**What you have to do:**
Every line below from the one with "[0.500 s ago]" through the one with "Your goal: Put" is to be repeated exactly, with no picture among them.

START Provided data

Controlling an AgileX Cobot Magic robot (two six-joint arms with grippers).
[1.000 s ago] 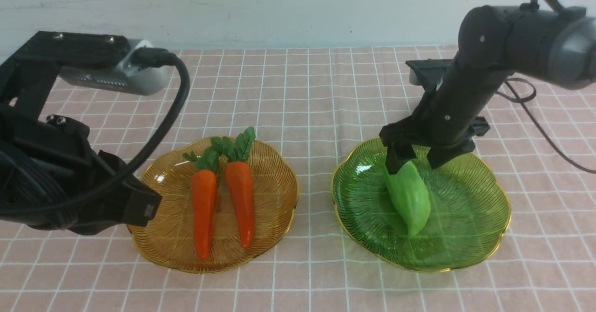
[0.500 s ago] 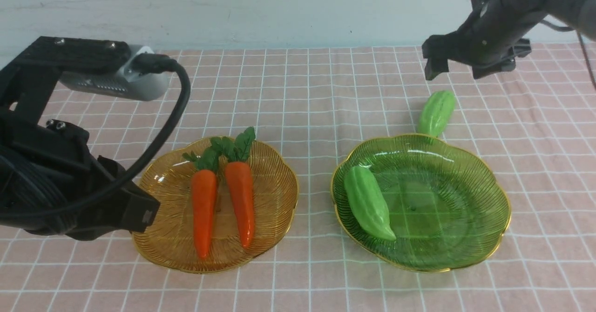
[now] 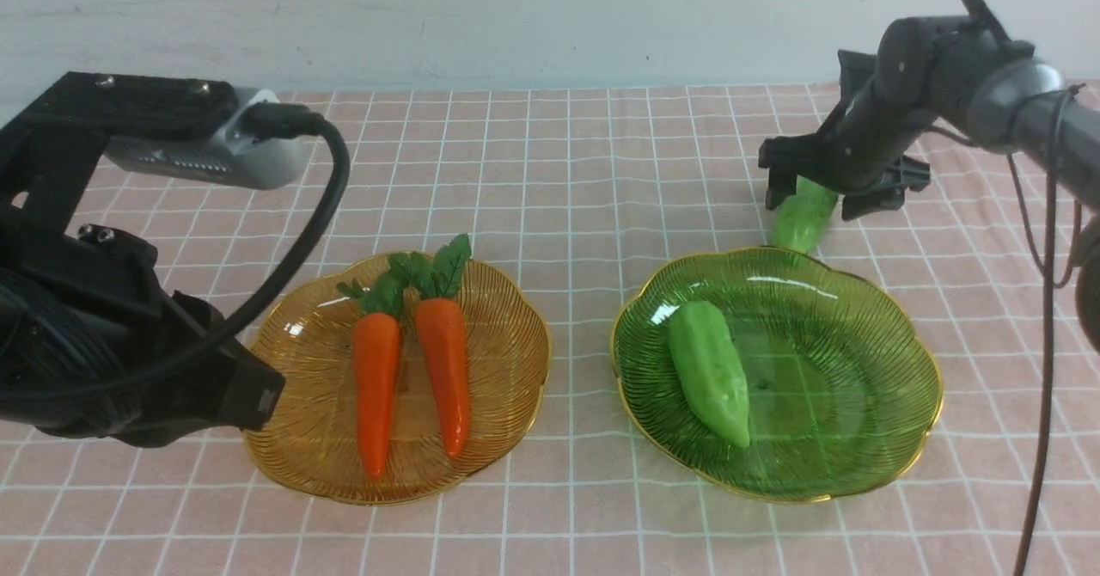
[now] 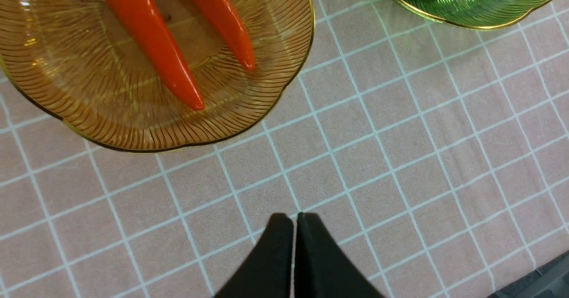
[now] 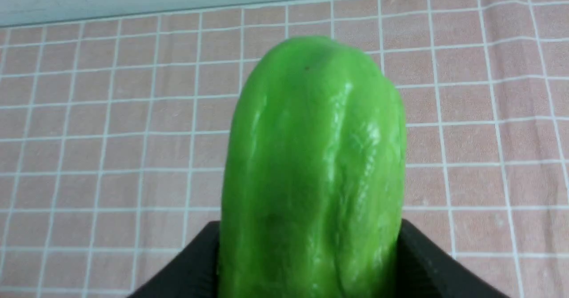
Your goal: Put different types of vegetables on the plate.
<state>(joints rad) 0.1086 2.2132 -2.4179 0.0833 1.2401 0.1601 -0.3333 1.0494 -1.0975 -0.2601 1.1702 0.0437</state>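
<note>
- One light-green toy gourd (image 3: 803,222) (image 5: 311,155) is lying on the pink checked cloth (image 3: 567,155), toward the far right corner. It is just behind the far rim of the green plate (image 3: 902,438).
- This gourd is held at its far end by the right gripper (image 3: 816,202) (image 5: 306,267). A black finger is pressed to each side of it.
- A second gourd (image 3: 709,374) is lying inside the green plate, on the plate's left side.
- Two orange carrots (image 3: 375,387) (image 4: 146,35) are laid side by side in the amber plate (image 3: 516,361) (image 4: 284,66), leafy tops toward the far edge.
- The left gripper (image 3: 249,387) (image 4: 293,220) is kept above the cloth by the near left corner. Its fingers are pressed together and nothing is held.
</note>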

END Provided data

**Result for this exercise:**
[0.500 s ago] 
[now] 
[now] 
[now] 
Your goal: Put different types of vegetables on the plate.

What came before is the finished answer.